Partisi muhalefetteyken belediye başkanlığı yapan ve o dönemi Türkiye’nin en başarılı örneği diye savunan bir başbakanın, bugün meydanlarda muhalif seçmeni, "Senden birini belediye başkanı seçersen hizmet alamazsın" diye tehdit etmesi ilginç bir ironi oluşturuyor.

Partisinin tüm adaylarını tek başına belirlediği için seçime adaylar yerine kendini sokan bir başbakan, muhalif adaylarda da, parti örgütlerinde de daha güçlü bir motivasyonun oluşumunu sağladı.

"AKP adayları kıyıda köşede kaldı" imajı yaratması da ayrı bir durum.

Başbakan, ilk kez bu seçimlerde demagojiye önemli bir yer verdi.

Meydanlarda Başbakan’ı dinleyen, "Göbeğini kaşıyan adam" veya "Çobanın oyu ile benimki bir mi" diyenin CHP veya MHP genel başkanı olduğunu düşünür.

Meydanlarda küçültücü her ifadeyi kullanan Erdoğan’ın, muhalefet aynı dozda yanıt verince onlarca kez mahkeme yoluna düşmesi de ilginç.
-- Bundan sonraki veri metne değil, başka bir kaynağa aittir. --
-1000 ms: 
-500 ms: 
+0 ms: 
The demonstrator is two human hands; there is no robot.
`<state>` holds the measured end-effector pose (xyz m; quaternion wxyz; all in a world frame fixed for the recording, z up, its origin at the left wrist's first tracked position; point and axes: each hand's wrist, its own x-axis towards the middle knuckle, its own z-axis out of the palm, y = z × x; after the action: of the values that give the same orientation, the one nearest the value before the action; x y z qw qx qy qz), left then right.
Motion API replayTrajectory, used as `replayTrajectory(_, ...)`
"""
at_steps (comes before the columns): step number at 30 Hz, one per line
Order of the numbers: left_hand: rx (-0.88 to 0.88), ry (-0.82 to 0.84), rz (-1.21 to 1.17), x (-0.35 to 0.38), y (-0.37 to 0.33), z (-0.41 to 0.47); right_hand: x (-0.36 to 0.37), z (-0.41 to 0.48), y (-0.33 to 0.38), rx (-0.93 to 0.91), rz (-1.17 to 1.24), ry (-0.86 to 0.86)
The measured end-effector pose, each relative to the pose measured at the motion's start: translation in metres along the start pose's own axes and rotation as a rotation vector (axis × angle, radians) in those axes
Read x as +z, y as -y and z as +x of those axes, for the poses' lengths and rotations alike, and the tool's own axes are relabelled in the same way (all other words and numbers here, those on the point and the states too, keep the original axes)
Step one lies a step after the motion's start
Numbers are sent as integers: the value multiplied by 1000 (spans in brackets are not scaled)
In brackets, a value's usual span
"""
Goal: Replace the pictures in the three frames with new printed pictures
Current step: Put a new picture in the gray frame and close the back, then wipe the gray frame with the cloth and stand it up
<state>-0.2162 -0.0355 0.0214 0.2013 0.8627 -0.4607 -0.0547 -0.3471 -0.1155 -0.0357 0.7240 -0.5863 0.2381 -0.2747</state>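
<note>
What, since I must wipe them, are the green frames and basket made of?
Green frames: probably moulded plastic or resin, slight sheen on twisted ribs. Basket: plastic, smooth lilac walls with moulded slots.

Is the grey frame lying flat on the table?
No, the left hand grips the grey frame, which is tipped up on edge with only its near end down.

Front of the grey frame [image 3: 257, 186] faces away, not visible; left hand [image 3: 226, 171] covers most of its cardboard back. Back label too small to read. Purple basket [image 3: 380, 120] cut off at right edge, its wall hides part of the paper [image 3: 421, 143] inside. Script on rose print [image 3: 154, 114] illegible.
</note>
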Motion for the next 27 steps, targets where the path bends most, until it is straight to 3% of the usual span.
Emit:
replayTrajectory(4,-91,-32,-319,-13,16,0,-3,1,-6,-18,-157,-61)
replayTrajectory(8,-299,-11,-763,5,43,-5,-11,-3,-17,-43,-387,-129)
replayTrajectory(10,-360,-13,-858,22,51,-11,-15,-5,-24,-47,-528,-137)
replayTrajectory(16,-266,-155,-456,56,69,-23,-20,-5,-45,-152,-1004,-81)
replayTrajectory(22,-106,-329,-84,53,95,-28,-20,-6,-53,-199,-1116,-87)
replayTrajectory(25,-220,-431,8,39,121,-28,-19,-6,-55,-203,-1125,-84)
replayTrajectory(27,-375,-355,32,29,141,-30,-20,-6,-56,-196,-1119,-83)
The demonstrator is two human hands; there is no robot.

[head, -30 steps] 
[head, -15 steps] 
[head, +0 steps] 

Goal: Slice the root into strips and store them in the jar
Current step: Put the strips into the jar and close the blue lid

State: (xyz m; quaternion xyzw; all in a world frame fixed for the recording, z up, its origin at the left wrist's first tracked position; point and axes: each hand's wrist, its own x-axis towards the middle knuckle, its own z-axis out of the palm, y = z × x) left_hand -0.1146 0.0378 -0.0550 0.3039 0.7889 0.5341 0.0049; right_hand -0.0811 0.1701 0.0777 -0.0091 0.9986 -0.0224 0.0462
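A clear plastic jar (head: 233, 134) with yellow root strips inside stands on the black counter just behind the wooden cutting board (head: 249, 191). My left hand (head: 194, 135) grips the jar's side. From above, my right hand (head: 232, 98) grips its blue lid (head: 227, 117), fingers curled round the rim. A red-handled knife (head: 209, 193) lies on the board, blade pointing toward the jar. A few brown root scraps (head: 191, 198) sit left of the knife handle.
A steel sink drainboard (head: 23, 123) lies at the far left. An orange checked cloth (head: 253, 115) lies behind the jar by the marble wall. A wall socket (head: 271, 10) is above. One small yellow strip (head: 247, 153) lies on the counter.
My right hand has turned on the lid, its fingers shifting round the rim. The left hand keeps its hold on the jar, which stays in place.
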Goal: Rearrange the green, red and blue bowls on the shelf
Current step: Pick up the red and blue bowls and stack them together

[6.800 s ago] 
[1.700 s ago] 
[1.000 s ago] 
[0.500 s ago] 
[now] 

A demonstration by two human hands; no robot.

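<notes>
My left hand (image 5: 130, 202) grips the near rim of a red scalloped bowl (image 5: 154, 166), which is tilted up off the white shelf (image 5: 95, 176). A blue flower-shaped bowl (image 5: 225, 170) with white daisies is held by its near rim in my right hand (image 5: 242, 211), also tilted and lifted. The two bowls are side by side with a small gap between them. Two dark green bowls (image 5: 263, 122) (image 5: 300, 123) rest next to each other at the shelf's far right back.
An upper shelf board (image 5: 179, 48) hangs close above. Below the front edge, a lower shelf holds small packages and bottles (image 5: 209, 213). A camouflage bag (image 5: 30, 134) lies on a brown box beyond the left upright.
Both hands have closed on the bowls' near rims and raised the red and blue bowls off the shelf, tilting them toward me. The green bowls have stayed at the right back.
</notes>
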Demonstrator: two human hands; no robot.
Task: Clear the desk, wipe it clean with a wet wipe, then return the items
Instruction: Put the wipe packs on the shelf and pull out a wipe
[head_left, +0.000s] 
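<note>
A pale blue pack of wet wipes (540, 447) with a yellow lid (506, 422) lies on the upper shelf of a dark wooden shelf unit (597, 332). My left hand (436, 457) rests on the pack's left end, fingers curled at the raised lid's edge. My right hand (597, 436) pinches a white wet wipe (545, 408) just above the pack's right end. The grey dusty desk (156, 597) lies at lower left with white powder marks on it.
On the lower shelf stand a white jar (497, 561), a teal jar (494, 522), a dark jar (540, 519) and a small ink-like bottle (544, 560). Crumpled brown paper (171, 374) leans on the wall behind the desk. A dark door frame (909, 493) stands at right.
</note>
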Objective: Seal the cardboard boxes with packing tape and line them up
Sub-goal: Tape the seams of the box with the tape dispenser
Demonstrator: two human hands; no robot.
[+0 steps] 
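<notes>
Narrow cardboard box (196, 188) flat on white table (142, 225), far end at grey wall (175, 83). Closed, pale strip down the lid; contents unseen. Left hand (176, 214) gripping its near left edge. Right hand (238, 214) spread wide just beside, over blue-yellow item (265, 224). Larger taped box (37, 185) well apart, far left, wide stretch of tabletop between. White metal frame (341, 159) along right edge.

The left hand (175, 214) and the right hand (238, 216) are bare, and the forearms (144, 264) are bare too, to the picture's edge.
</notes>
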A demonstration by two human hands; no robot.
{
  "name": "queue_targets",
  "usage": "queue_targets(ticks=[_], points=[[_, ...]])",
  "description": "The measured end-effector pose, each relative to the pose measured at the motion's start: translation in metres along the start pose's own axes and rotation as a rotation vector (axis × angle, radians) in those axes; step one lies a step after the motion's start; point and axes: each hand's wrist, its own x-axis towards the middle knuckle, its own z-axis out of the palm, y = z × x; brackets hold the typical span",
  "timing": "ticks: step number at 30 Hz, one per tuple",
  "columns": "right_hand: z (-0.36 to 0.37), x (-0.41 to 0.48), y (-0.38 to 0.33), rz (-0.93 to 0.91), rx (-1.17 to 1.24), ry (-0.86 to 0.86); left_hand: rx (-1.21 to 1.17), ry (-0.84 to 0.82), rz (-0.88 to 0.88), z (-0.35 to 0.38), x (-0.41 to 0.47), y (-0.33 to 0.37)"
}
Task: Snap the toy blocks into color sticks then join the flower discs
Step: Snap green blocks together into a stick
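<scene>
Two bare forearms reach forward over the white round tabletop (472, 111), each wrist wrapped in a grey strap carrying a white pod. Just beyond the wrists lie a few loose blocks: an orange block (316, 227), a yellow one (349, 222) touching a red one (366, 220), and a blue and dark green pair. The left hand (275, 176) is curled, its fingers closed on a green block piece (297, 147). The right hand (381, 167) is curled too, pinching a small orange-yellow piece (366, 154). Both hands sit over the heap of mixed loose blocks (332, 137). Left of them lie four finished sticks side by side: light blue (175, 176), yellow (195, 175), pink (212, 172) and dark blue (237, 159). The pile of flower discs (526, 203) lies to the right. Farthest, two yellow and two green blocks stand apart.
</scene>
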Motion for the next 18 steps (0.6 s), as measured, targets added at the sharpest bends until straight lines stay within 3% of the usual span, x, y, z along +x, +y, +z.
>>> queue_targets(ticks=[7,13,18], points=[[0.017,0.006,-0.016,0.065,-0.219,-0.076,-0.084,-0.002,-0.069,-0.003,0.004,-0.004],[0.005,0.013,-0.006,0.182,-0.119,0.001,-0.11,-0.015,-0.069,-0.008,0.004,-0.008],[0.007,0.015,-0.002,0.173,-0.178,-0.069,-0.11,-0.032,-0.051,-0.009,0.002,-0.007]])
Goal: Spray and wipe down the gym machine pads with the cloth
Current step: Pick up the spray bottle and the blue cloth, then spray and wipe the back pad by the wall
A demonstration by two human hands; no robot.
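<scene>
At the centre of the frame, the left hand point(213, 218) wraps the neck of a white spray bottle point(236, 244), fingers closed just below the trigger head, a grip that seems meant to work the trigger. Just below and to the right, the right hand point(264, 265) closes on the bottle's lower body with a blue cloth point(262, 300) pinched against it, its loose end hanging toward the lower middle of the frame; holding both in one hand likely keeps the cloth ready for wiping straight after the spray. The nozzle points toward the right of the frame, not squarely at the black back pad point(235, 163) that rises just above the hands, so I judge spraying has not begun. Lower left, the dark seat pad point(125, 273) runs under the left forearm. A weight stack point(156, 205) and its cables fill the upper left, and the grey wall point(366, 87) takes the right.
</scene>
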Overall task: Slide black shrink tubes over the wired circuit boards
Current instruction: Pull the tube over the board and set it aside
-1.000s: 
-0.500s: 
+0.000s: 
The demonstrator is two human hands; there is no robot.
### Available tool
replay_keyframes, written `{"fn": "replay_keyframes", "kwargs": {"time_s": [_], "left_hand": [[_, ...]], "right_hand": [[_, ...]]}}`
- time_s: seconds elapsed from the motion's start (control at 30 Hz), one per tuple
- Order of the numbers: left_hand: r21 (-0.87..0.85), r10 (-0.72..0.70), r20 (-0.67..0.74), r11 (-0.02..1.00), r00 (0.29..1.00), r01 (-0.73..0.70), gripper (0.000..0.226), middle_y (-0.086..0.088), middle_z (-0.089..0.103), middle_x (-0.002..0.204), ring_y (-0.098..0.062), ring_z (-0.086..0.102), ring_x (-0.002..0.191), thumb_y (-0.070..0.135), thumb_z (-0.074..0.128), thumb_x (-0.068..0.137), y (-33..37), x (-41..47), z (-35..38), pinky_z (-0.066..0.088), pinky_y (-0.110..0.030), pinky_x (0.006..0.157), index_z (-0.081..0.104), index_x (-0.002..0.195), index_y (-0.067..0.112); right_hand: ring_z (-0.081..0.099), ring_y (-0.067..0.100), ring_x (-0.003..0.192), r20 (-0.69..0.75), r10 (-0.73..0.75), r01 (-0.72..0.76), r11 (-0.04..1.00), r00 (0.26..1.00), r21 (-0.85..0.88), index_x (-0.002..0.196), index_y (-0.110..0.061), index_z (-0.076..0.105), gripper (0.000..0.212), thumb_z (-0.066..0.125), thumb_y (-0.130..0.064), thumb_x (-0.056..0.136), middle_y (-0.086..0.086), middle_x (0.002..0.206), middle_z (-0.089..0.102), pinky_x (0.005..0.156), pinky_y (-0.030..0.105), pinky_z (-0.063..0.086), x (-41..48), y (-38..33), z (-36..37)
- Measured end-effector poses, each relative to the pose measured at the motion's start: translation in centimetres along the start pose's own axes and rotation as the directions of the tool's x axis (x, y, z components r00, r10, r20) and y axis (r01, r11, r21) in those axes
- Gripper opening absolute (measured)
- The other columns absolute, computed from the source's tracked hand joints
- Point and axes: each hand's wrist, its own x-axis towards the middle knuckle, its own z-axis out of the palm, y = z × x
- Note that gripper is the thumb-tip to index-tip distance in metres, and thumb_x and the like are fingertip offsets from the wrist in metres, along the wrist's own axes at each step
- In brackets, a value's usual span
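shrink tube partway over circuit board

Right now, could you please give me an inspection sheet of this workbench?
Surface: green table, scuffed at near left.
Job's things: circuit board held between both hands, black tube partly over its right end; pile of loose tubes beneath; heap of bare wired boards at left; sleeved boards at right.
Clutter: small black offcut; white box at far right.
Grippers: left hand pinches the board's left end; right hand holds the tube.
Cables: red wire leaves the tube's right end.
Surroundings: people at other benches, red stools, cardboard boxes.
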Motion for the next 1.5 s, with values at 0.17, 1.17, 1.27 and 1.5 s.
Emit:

Eşekli söylemi ilk başlatan olmasına rağmen, Baykal, Ziya Paşa’dan yanıt verince mahkemeye giderek "dava adamlığının" başka bir türünü gösterdi.

GÜZEL TÜRKÇE

Son moda da, "Ben Karamanoğlu Mehmet Bey’in güzel Türkçesi ile konuşuyorum" derken, kötü sözcükleri meydanlara söyletmek oldu.

Muhalefet liderlerini eleştirirken, "Devlet malı deniz, yemeyen..." dedi durdu, "Kılavuzu karga olanın burnu..." dedi durdu, "Eskiye rağbet olsa..." dedi durdu, gerisini meydanlar getirdi.

Başbakan önceki seçimlerde de medyayı hedef almıştı; bu kez söylemini aynen korurken eyleme de geçti.

Baykal’dan kriz önerileri isteyen, öneriler gelince küçük düşürücü ifadelerle karşılık veren ve de kriz döneminde işsizliğin seçim malzemesi yapılmasını istemeyen bir başbakana, "Siyasetin, istihdam dışında önemli ne işi var" diye sormaya dahi gerek yok.

Ancak, aynı başbakanın, 65 yıl önce, savaş günleri dağıtılmış karneleri, CHP’ye karşı kullandığı tek malzeme haline getirmesi kara mizah gibi.

Bütün bu söylemin AKP seçmeninin önemli bölümünün hoşuna gittiğini, onları Başbakan’a daha çok bağladığını düşünüyorum; ama bundan hoşnut olmayan AKP seçmeni de var, işte asıl onların sandıktaki tavrını merak ediyorum.